### [EXERCISE INSTRUCTIONS]
Please repeat all of the listing exactly.

--------------------

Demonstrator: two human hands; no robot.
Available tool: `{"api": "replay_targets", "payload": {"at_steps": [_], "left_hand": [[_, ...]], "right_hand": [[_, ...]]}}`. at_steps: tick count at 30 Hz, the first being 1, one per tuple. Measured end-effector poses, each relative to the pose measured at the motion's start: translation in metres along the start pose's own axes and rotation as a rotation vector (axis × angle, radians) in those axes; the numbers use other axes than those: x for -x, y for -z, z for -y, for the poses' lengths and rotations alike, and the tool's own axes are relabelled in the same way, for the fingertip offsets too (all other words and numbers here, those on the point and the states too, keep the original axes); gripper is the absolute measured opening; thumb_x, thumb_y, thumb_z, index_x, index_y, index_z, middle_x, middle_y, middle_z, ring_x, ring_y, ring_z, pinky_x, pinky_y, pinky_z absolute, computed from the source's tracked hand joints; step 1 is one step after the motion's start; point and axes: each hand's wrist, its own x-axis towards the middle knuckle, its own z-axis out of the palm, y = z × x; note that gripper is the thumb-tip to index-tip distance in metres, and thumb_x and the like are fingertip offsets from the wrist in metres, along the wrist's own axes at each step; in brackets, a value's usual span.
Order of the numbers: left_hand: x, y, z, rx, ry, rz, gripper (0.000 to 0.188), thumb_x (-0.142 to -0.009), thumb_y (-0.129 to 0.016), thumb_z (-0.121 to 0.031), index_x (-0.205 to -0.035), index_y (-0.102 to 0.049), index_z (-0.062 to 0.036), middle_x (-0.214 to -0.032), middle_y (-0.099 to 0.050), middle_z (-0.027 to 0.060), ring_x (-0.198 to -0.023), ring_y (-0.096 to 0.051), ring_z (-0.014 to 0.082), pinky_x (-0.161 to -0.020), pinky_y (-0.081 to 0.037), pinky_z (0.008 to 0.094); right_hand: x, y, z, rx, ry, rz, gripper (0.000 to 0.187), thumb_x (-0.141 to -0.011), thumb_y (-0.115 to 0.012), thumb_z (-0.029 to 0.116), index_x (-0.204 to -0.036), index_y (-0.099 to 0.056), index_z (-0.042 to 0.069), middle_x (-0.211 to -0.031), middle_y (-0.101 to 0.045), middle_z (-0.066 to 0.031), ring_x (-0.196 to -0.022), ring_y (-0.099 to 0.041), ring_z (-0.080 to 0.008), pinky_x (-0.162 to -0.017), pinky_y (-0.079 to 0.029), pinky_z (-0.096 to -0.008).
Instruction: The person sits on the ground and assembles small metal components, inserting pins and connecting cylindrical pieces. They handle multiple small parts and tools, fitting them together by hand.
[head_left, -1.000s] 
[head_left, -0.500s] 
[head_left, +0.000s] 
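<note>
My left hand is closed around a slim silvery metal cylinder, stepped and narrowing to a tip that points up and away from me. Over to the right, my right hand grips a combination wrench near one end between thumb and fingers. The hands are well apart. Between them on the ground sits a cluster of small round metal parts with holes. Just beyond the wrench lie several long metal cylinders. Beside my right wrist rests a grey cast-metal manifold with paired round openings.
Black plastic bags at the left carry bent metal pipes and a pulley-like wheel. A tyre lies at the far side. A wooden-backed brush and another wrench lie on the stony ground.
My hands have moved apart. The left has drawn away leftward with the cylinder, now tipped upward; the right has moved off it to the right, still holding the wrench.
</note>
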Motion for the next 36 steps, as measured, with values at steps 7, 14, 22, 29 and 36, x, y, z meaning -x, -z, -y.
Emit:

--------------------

### [EXERCISE ANSWER]
Demonstrator: two human hands; no robot.
Available tool: `{"api": "replay_targets", "payload": {"at_steps": [_], "left_hand": [[_, ...]], "right_hand": [[_, ...]]}}`. at_steps: tick count at 30 Hz, the first being 1, one per tuple. Measured end-effector poses, each relative to the pose measured at the motion's start: translation in metres along the start pose's own axes and rotation as a rotation vector (axis × angle, radians) in those axes; the numbers use other axes than those: x for -x, y for -z, z for -y, for the poses' lengths and rotations alike, and the tool's own axes are relabelled in the same way, for the fingertip offsets too (all other words and numbers here, those on the point and the states too, keep the original axes); gripper is the absolute measured opening; thumb_x, thumb_y, thumb_z, index_x, index_y, index_z, middle_x, middle_y, middle_z, ring_x, ring_y, ring_z, pinky_x, pinky_y, pinky_z absolute, computed from the source's tracked hand joints; step 1 is one step after the motion's start; point and axes: each hand's wrist, its own x-axis towards the middle knuckle, its own z-axis out of the palm, y = z × x; note that gripper is the thumb-tip to index-tip distance in metres, and thumb_x and the like are fingertip offsets from the wrist in metres, along the wrist's own axes at each step; in brackets, a value's usual span.
Order of the numbers: left_hand: x, y, z, rx, ry, rz, gripper (0.000 to 0.188), thumb_x (-0.142 to -0.009), thumb_y (-0.129 to 0.016), thumb_z (-0.121 to 0.031), index_x (-0.205 to -0.035), index_y (-0.102 to 0.049), index_z (-0.062 to 0.036), middle_x (-0.214 to -0.032), middle_y (-0.099 to 0.050), middle_z (-0.027 to 0.060), ring_x (-0.198 to -0.023), ring_y (-0.096 to 0.051), ring_z (-0.014 to 0.082), pinky_x (-0.161 to -0.020), pinky_y (-0.081 to 0.037), pinky_z (0.008 to 0.094); right_hand: x, y, z, rx, ry, rz, gripper (0.000 to 0.187), thumb_x (-0.141 to -0.011), thumb_y (-0.115 to 0.012), thumb_z (-0.029 to 0.116), index_x (-0.204 to -0.036), index_y (-0.099 to 0.056), index_z (-0.042 to 0.069), middle_x (-0.211 to -0.031), middle_y (-0.101 to 0.045), middle_z (-0.066 to 0.031), ring_x (-0.196 to -0.022), ring_y (-0.099 to 0.041), ring_z (-0.080 to 0.008), pinky_x (-0.162 to -0.017), pinky_y (-0.079 to 0.029), pinky_z (-0.096 to -0.008).
Instruction: The person sits on the ground and assembles small metal components, inserting pins and connecting cylindrical pieces. They handle multiple small parts and tools, fitting them together by hand.
[head_left, -1.000s] 
[head_left, -0.500s] 
[head_left, +0.000s] 
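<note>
My left hand is closed around a slim silvery metal cylinder, stepped and narrowing to a tip that points up and away from me. Over to the right, my right hand grips a combination wrench near one end between thumb and fingers. The hands are well apart. Between them on the ground sits a cluster of small round metal parts with holes. Just beyond the wrench lie several long metal cylinders. Beside my right wrist rests a grey cast-metal manifold with paired round openings.
Black plastic bags at the left carry bent metal pipes and a pulley-like wheel. A tyre lies at the far side. A wooden-backed brush and another wrench lie on the stony ground.
My hands have moved apart. The left has drawn away leftward with the cylinder, now tipped upward; the right has moved off it to the right, still holding the wrench.
</note>
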Motion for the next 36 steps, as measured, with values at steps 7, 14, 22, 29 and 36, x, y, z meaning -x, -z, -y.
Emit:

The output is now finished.